* What to do *
Print out the data that follows exactly, character for character, apart from the pictures.

···

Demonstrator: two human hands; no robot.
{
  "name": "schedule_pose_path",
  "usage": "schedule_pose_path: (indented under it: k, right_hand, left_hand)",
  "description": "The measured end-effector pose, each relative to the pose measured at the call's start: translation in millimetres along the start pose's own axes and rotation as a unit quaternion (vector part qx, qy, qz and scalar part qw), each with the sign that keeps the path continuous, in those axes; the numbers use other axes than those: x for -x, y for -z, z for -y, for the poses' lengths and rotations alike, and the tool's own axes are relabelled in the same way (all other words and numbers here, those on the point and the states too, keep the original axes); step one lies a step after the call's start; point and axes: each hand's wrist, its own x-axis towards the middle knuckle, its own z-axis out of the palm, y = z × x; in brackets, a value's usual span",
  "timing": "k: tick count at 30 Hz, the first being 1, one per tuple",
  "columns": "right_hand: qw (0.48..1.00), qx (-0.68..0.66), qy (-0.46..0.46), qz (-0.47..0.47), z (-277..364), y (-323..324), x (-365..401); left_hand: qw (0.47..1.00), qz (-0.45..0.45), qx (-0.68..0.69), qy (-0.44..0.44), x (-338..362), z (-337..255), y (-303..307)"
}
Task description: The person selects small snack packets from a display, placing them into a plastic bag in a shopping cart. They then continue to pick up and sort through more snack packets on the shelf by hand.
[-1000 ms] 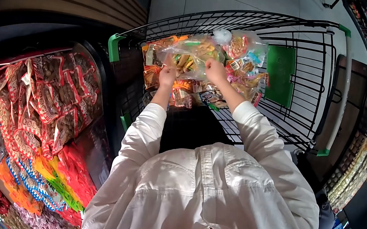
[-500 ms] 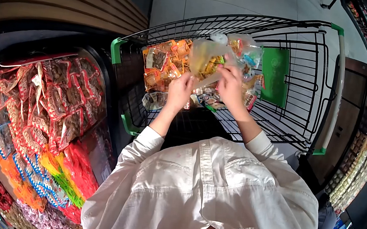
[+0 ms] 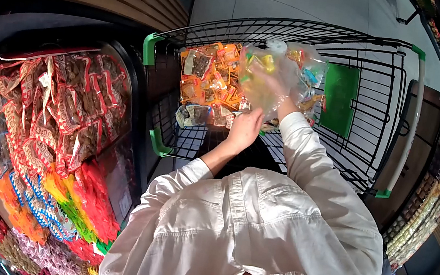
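Observation:
Over the cart, a clear plastic bag point(image 3: 256, 95) with yellow and green packets showing through it hangs between my hands. My left hand point(image 3: 245, 130) is closed on the bag's near edge. My right hand point(image 3: 272, 83) reaches into the bag, seen blurred through the plastic; its fingers are hard to make out. Orange snack packets point(image 3: 222, 76) lie left of the bag in the cart. To its right rests another clear bag point(image 3: 312, 69) with colourful packets.
The black wire shopping cart point(image 3: 372, 102) has green corners and a green panel point(image 3: 339, 100). Bins of red-edged packets point(image 3: 62, 111) and colourful wrapped sweets point(image 3: 95, 199) stand at left. Shelves of packaged goods point(image 3: 435, 188) line the right side.
My right hand has moved from the bag's opening to inside it. My left hand has shifted right and down along the edge. The view has shifted slightly.

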Motion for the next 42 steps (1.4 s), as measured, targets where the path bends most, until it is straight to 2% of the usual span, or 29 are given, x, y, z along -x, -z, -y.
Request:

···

* Response *
Demonstrator: two human hands; no robot.
{
  "name": "schedule_pose_path",
  "usage": "schedule_pose_path: (indented under it: k, right_hand, left_hand)",
  "description": "The measured end-effector pose, each relative to the pose measured at the call's start: translation in millimetres along the start pose's own axes and rotation as a unit quaternion (vector part qx, qy, qz and scalar part qw), each with the sign that keeps the path continuous, in those axes; the numbers use other axes than those: x for -x, y for -z, z for -y, for the poses' lengths and rotations alike, and the tool's own axes are relabelled in the same way (all other words and numbers here, those on the point and the states too, keep the original axes); step one lies a step after the call's start; point and axes: each hand's wrist, its own x-axis towards the middle knuckle, its own z-axis out of the palm, y = z × x; in brackets, a value's usual span",
  "timing": "k: tick count at 30 Hz, the first being 1, one per tuple",
  "columns": "right_hand: qw (0.48..1.00), qx (-0.68..0.66), qy (-0.46..0.46), qz (-0.47..0.47), z (-277..364), y (-323..324), x (-365..401); left_hand: qw (0.47..1.00), qz (-0.45..0.45), qx (-0.68..0.69), qy (-0.44..0.44), x (-338..362), z (-337..255), y (-303..307)"
}
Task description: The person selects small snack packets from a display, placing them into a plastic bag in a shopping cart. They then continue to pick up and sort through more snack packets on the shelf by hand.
[-1000 ms] 
[-500 ms] 
[+0 ms] 
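Observation:
Over the cart, a clear plastic bag point(image 3: 256, 95) with yellow and green packets showing through it hangs between my hands. My left hand point(image 3: 245, 130) is closed on the bag's near edge. My right hand point(image 3: 272, 83) reaches into the bag, seen blurred through the plastic; its fingers are hard to make out. Orange snack packets point(image 3: 222, 76) lie left of the bag in the cart. To its right rests another clear bag point(image 3: 312, 69) with colourful packets.
The black wire shopping cart point(image 3: 372, 102) has green corners and a green panel point(image 3: 339, 100). Bins of red-edged packets point(image 3: 62, 111) and colourful wrapped sweets point(image 3: 95, 199) stand at left. Shelves of packaged goods point(image 3: 435, 188) line the right side.
My right hand has moved from the bag's opening to inside it. My left hand has shifted right and down along the edge. The view has shifted slightly.
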
Motion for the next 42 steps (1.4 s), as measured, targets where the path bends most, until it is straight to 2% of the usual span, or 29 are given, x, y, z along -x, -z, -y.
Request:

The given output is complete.